Récemment, des technologies de criblage génomique ont été utilisées pour interroger comment les différentes cellules du cerveau utilisent des centaines de gènes pour moduler les processus neurodégénératifs. La complexité de ces données les rend cependant difficiles à analyser. En collaboration avec l’équipe de Myriam Heiman au MIT qui a obtenu ces données aux USA et le Laboratoire Jacques-Louis Lions (Sorbonne Université/CNRS), l’équipe de recherche a développé une approche mathématique capable d’identifier précisément les groupes de gènes utilisés dans le cerveau de modèles murins pour contrer les effets toxiques de la huntingtine mutante, le gène de la maladie de Huntington (MH), au fil du temps et dans plusieurs types de neurones composant le striatum, une région du cerveau fortement affectée par la maladie de Huntington.
Les scientifiques ont testé si la mort neuronale dans cette maladie serait principalement due au renforcement des réponses pathogènes ou à la perte des réponses homéostatiques. Répondre à cette question pourrait considérablement modifier notre point de vue sur la meilleure façon de contrer la progression de la maladie de Huntington. Cela pourrait fournir des biomarqueurs pour savoir si une intervention thérapeutique protège le cerveau en bloquant la pathogenèse ou en augmentant l’homéostasie, améliorant ainsi la précision des études précliniques.
Pour ce faire, ils ont mis au point Geomic, une méthode d’apprentissage automatique basée sur la géométrie des données génomiques permettant d’analyser la forme (courbes, surfaces) de l’expression des gènes, et de cartographier la dynamique temporelle des réponses homéostatiques et pathogéniques. De manière inattendue, cette carte montre que la plupart des réponses pathogéniques sont atténuées avec le temps et, qui plus est, que la plupart des réponses homéostatiques diminuent.

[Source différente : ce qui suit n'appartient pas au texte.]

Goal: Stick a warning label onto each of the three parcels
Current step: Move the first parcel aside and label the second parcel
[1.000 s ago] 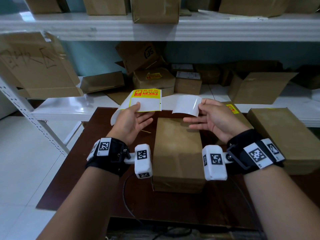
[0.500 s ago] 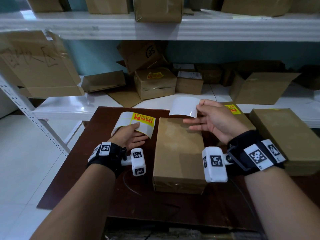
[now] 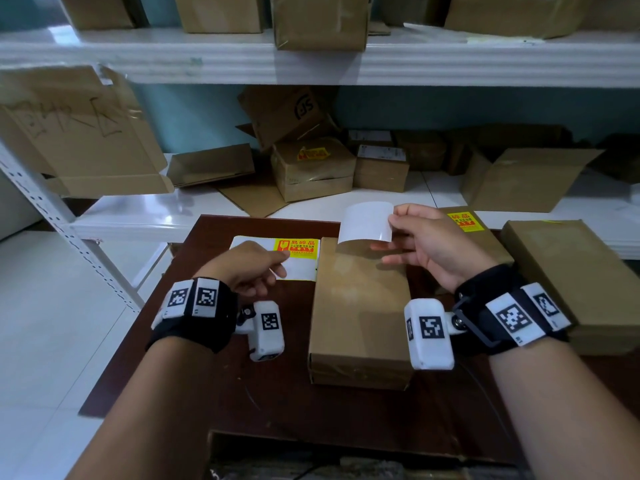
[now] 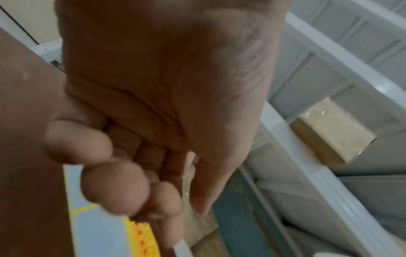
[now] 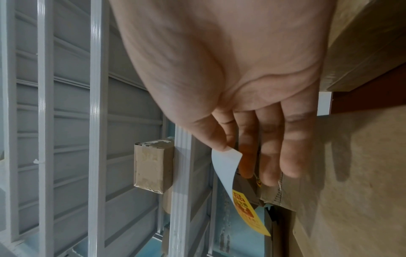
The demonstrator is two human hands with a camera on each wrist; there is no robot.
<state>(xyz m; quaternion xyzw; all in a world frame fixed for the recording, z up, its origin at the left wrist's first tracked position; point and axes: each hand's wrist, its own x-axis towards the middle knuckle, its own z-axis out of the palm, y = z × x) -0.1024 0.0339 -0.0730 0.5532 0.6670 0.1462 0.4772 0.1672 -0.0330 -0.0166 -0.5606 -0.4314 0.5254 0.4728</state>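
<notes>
On the counter [image 3: 214, 393] sit 3 parcels. Right-edge parcel [image 3: 575, 282], the largest, shows no label on the part in view. Middle parcel [image 3: 360, 306], running from near the front edge toward the back, is bare on top. Back-right parcel [image 3: 481, 237] already wears a yellow sticker [image 3: 464, 221], so by my count 1 done, approx 2 to go. Label sheet [image 3: 298, 259] lies flat near the back edge, just left of the middle parcel, w/ 1 yellow label visible on it. Peeled label [image 3: 366, 226] (white back to the head cam) hangs over the middle parcel's far end, pinched by right hand [image 3: 433, 247] thumb and forefinger. Left hand [image 3: 251, 268] rests on the sheet, fingers loosely curled, gripping nothing as far as I can tell.
</notes>
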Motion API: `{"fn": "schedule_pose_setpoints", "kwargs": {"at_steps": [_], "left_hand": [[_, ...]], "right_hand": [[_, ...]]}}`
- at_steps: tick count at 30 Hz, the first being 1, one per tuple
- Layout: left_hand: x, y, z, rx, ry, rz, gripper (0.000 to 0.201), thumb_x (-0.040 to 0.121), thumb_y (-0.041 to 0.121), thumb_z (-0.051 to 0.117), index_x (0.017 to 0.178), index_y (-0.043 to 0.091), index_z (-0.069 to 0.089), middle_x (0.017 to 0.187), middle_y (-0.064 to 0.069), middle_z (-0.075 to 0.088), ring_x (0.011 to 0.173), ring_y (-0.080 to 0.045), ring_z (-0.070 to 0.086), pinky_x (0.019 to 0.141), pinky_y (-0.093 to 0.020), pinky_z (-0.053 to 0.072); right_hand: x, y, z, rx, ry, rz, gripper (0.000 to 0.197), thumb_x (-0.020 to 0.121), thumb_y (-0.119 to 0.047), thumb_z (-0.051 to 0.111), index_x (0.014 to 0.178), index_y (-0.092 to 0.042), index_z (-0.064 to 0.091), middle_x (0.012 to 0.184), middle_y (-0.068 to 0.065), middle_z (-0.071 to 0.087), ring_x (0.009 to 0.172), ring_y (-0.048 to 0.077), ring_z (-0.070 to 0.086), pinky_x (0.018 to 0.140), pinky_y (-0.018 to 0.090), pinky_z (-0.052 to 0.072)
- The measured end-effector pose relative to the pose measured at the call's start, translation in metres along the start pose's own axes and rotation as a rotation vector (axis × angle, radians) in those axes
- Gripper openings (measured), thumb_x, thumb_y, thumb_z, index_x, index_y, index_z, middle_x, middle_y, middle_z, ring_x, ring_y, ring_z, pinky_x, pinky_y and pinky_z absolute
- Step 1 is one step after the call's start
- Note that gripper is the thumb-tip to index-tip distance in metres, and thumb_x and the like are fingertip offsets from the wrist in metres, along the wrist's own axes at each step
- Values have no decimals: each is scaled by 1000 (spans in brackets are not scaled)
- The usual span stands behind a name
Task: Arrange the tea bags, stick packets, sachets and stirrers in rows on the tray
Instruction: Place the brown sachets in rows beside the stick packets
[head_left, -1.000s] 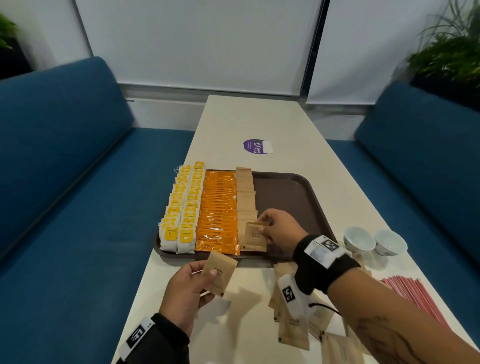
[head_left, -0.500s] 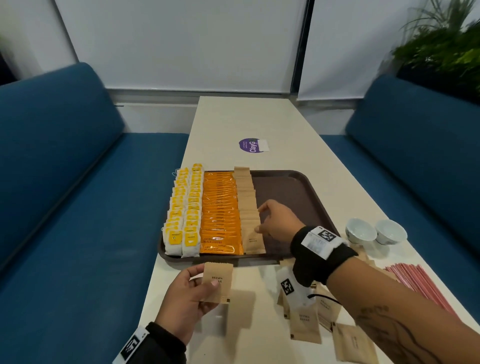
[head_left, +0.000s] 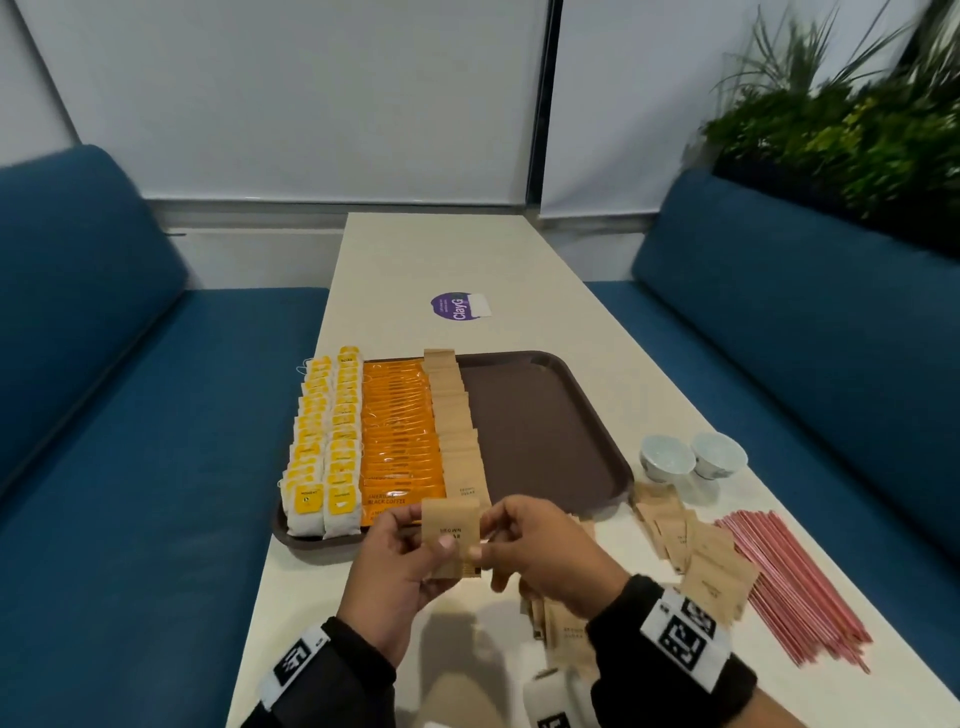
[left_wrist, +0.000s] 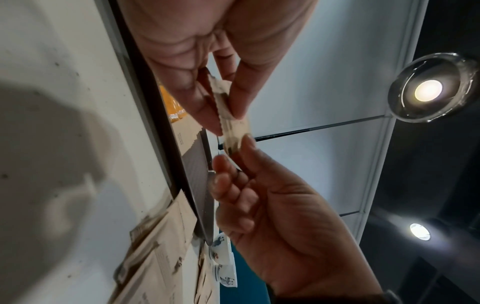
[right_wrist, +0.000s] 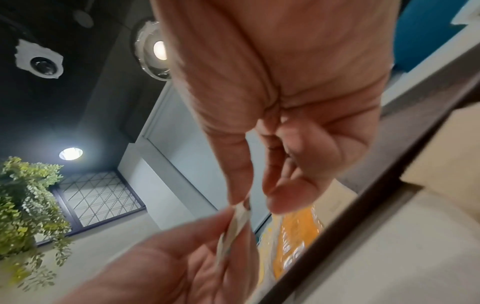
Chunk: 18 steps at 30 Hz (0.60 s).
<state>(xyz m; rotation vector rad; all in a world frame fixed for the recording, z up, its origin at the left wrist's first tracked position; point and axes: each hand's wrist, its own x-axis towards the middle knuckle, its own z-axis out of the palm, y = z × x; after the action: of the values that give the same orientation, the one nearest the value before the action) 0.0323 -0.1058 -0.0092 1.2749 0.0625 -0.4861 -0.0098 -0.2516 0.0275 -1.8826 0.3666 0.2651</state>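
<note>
Brown tray (head_left: 545, 441): two tea bag rows (head_left: 324, 447) at 9 o'clock, orange stick packets (head_left: 400, 441) beside them, then overlapping kraft sachets (head_left: 457, 415). One kraft sachet (head_left: 451, 535) is upright above the tray's 6 o'clock edge. Loose sachets (head_left: 696, 556) and red stirrers (head_left: 800, 587) lie off-tray at 4 o'clock.

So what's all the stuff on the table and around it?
Tray: one, brown, mid-table.
Tea bags: two rows, yellow-tagged, tray's left.
Stick packets: one row, orange, beside the tea bags.
Sachet row: tan, right of the orange.
Loose sachets: tan, right of the tray.
Stirrers: bundle, pink, far right.
Cups: two, white.
Sticker: one, purple.
Sofas: two, blue.
Plants: green.
Held sachet: one, tan.
Left hand: pinches it.
Right hand: pinches its edge.
</note>
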Motion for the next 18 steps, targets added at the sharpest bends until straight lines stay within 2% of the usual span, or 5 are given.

Ces résultats suggèrent que la mort neuronale dans la maladie de Huntington serait principalement due à la perte des réponses moléculaires homéostatiques et non au renforcement des réponses moléculaires pathogéniques, soulignant l’importance des processus homéostatiques dans l’évolution de la maladie.
Ces résultats apportent un cadre conceptuel pour explorer le développement de stratégies thérapeutiques axées sur le rétablissement des capacités de résistance des cellules cérébrales à la maladie de Huntington. Ils fournissent une feuille de route pour sélectionner des cibles thérapeutiques pour rétablir la résilience neuronale et des biomarqueurs pour surveiller si les médicaments émergents peuvent engager des mécanismes homéostatiques pour être efficaces, et pour utiliser ces outils dans des modèles expérimentaux de cette maladie. Les conclusions ouvrent la voie à des applications de Geomic à l’analyse des données ‘omiques’ dans plusieurs autres maladies, notamment d’autres maladies neurodégénératives.